Problem
Output every line below exactly, please, omitting pictures.

= = = = =

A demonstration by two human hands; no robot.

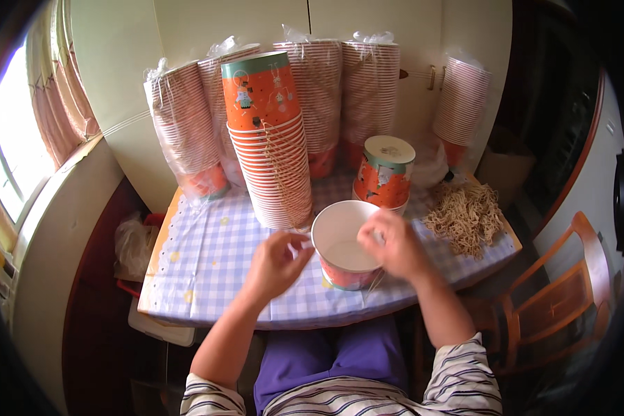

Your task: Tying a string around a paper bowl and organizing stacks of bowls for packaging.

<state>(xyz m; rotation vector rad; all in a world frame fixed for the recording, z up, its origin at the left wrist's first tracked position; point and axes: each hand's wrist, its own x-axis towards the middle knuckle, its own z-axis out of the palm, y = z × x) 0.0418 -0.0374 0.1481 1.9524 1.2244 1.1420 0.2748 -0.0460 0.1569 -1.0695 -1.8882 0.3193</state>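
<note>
An orange paper tub point(350, 277) with a white inside stands upright, mouth up, near the table's front edge. My left hand point(274, 267) is at its left rim, fingers curved, with a gap between thumb and forefinger. Over the right rim, my right hand point(394, 244) is slightly blurred, its fingers drawn together in a pinch; what they hold, if anything, cannot be made out. A thin cord point(376, 280) shows at the tub's right side. Behind and left rises a tall stack of upside-down tubs point(270, 166), with tan cords point(281, 166) hanging down its side.
Behind the tub, another upside-down tub point(383, 182) sits on a short stack. A heap of tan cords point(468, 218) lies on the right of the checked tablecloth point(215, 277). Several plastic-wrapped tub stacks point(315, 97) line the back. A wooden chair point(551, 298) stands at the right.
</note>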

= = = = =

Exercise result
A demonstration by two human hands; no robot.


Your task: Tying a string around a paper bowl and organizing stacks of bowls for packaging.

<state>(xyz m; rotation vector rad; all in a world frame fixed for the recording, z up, its origin at the left wrist's first tracked position; point and axes: each hand's wrist, its own x-axis towards the middle knuckle, its own z-axis out of the palm, y = z × x) 0.0418 -0.0374 0.1481 1.9524 1.2244 1.1420 0.2748 -0.0460 0.1569 -1.0695 -1.8882 0.3193</state>
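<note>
An orange paper tub point(350, 277) with a white inside stands upright, mouth up, near the table's front edge. My left hand point(274, 267) is at its left rim, fingers curved, with a gap between thumb and forefinger. Over the right rim, my right hand point(394, 244) is slightly blurred, its fingers drawn together in a pinch; what they hold, if anything, cannot be made out. A thin cord point(376, 280) shows at the tub's right side. Behind and left rises a tall stack of upside-down tubs point(270, 166), with tan cords point(281, 166) hanging down its side.
Behind the tub, another upside-down tub point(383, 182) sits on a short stack. A heap of tan cords point(468, 218) lies on the right of the checked tablecloth point(215, 277). Several plastic-wrapped tub stacks point(315, 97) line the back. A wooden chair point(551, 298) stands at the right.
</note>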

No additional output is expected for this exercise.